Нашим единственным приглашенным был Жан. Он спал на руках Изабель во время церемонии и в церкви Сан-Сюльпис. Весь в Фабьена. Он проснулся только на улице Пекле, когда мы уже вышли из мэрии. Софи предусмотрительно припасла бутылочку с молоком, которую она достала из сумочки. На похороны Фабьена она нарядилась в платье от Сен-Лорана, а вышла за меня замуж в белом костюме от Прада, который, но ее словам, разорил ее. Она спросила, чего мне стоило жениться на бедной. Я ответил: ничего. Нет: кое-что. Это мне стоило кое-чего.
Изабель должна была сразу же вернуться в Анже, где она преподает английский язык в техникуме. В то время как две сестры отошли в сторону обсудить вещи, которые не интересовали ни меня, ни Саверио, итальянец взял меня под руку и сказал, что должен мне что-то рассказать. Он не знал, имеет ли он право это делать, но чувствовал, что должен это сделать. Во время своей последней встречи с Фабьеном на улице Эрнеста и Анри Руселля Катрин сообщила своему сыну, что он был сыном не фармацевта, а художника, с которым наша мать жила перед тем, как выйти замуж за папу. Они переспали в 1971 году в отеле Латинского квартала. Просто чтобы попробовать. Они поняли, что больше не любят друг друга, но было поздно: они сделали ребенка.

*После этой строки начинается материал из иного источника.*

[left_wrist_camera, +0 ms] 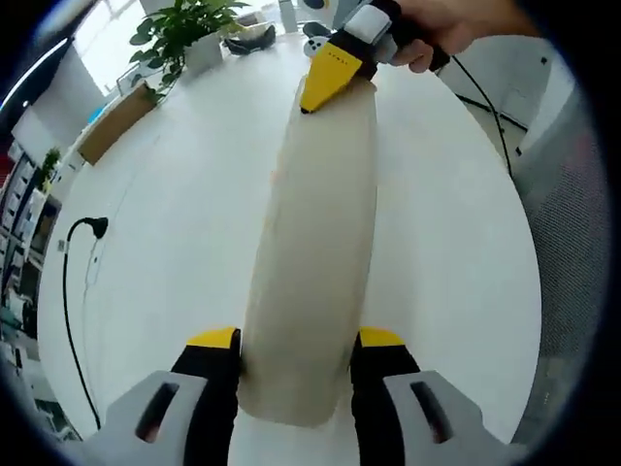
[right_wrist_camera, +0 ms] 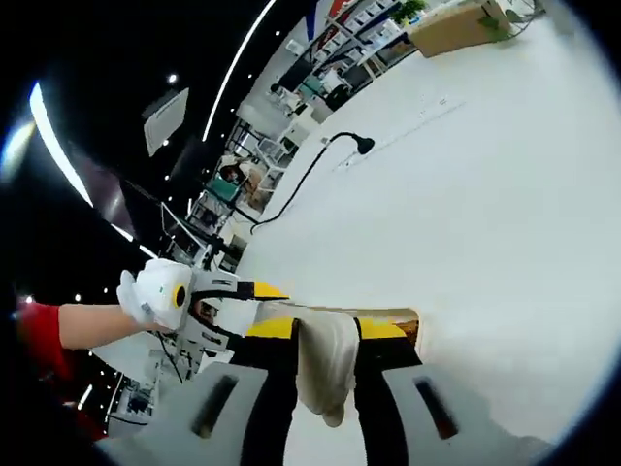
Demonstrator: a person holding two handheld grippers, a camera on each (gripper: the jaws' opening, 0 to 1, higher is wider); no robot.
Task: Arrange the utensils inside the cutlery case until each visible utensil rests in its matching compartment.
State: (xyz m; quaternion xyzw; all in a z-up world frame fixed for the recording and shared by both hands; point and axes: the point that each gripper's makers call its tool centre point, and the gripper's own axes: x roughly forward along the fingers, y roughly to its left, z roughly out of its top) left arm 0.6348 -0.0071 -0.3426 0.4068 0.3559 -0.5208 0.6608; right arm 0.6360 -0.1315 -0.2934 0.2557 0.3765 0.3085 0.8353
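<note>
Cream-coloured fabric forms the cutlery case (left_wrist_camera: 315, 243), a long soft roll stretched over the white table (left_wrist_camera: 175, 252) between the 2 grippers. In the left gripper view, the left gripper (left_wrist_camera: 297, 354) clamps the near end of the case, its black jaws with yellow tips pressed against both sides of the cloth. At the far end, the right gripper (left_wrist_camera: 335, 76) comes in from the top, held by a bare hand (left_wrist_camera: 437, 24), and its yellow tip meets the upper edge of the case. In the right gripper view, that same gripper (right_wrist_camera: 325, 335) pinches a bunched fold of the cream cloth between its jaws, the fabric hanging down between them. The left gripper (right_wrist_camera: 209, 291) shows here from the left side, gripped by a white-gloved hand (right_wrist_camera: 146, 291) on a red sleeve (right_wrist_camera: 39, 335), touching the other end of the case. Whether any utensils sit inside cannot be told, since the case looks closed. A black cable (left_wrist_camera: 73, 291) with a plug lies on the table to the left in the left gripper view, well apart from the case. A potted plant (left_wrist_camera: 189, 29) and a cardboard box (left_wrist_camera: 116, 121) stand near the far edge of the table.
</note>
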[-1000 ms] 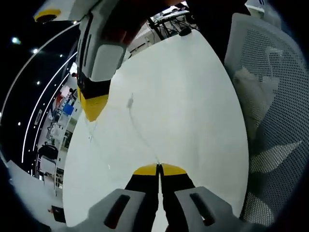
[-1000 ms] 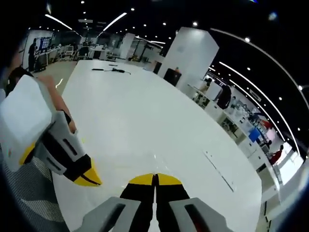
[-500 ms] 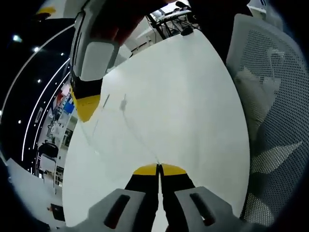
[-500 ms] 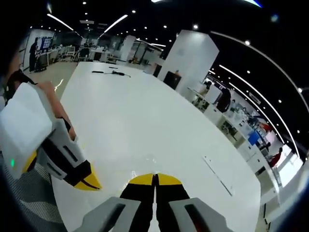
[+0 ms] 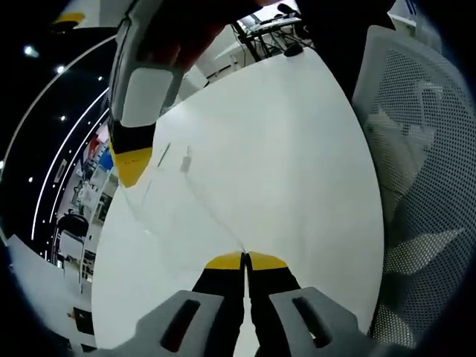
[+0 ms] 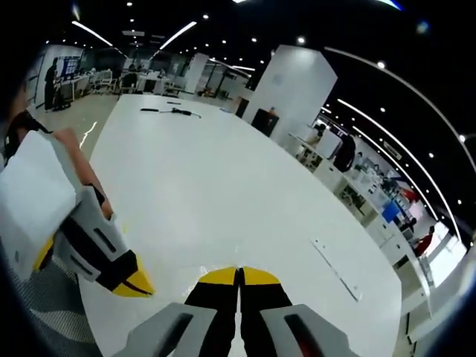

— Зачем она ему это сказала?
— Чтобы объяснить, что отец не имеет никакого значения, что важна только мать.
— Фабьен обожал папу.
— Это раздражало твою мать. Она не понимала, что ее сын находил в ее муже, который не был отцом ее сына.
— Ты об этом знал?
— Да. Она мне об этом сказала через несколько лет после нашей встречи. Фабьен считал, что я занимал место его отца, но это было место его отчима. Это меня смягчало. Вот почему я терпел все его проделки.
— Как он отреагировал, узнав такую новость?
— Он сказал, что его утешило то, что ты ему брат лишь наполовину. Он почувствовал себя менее преданным.
Я не мог не улыбнуться. Мне всегда нравился юмор Фабьена: грубый, строгий и без культурных коннотаций.
— Ты считаешь, что он покончил жизнь самоубийством? — спросил я.
— Он убивал себя каждый день aлкоголем и наркотиками. Он был парнем, который хотел не жить, а только наслаждаться жизнью, а самое большое наслаждение — это смерть.
— Это по Фрейду?
— Нет, скорее по Саду.
— Два автора, которых он не читал.
Саверио похлопал меня по плечу, будто хотел сказать, что это не имеет никакого значения, что мы читали, а что нет. Он не мог остаться с нами на обед и отвез на своей машине Изабель на вокзал Монпарнас. Я остался один на улице Вожирар с моей супругой и с ее ребенком. Заголовки журналов кричали об угрозе терроризма (56 убитых и 700 раненых в Лондоне в четверг, 7 июля), от чего мне было ни холодно ни жарко. Рука Софи скользнула по моей, как во время нашего первого вечера в кинотеатре на Елисейских Полях. Она сказала мне печальным голосом, что она счастлива, я ответил ей счастливым голосом, что я печален. Для нее это не было свадьбой, о которой она мечтала. Она была чуть хуже, чем похороны моего брата. Но она сказала, что предпочла бы какую угодно свадьбу каким угодно похоронам. И повторила, что она счастлива.
Каждое утро вот уже почти два года я вижу, как на лице Жана вырисовывается лицо Фабьена. Мне не нужно делать анализ ДНК, чтобы узнать, что мой сын — сын моего брата. Извиняюсь, моего единоутробного брата. Его прямой нос появляется на кукольном личике малыша. У них такие же голубые глаза, как на акварели от 12 июля 1980 года. Невозможно, чтобы Катрин и Аннабель не заметили этого сходства. Так же как и сходства Тома со мной, такого явного на фотографиях, которые мне привозит Софи из Мароля. Отныне моя супруга и моя мать знают, что Аннабель им солгала. Но они продолжают делать вид, что лгун — это я. Мне все равно, так как я их не люблю. Единственный, кого я люблю, — это Аннабель, и она знает, что воспитывает нашего сына. Тогда как я ежедневно забочусь о моем воскресшем маленьком брате.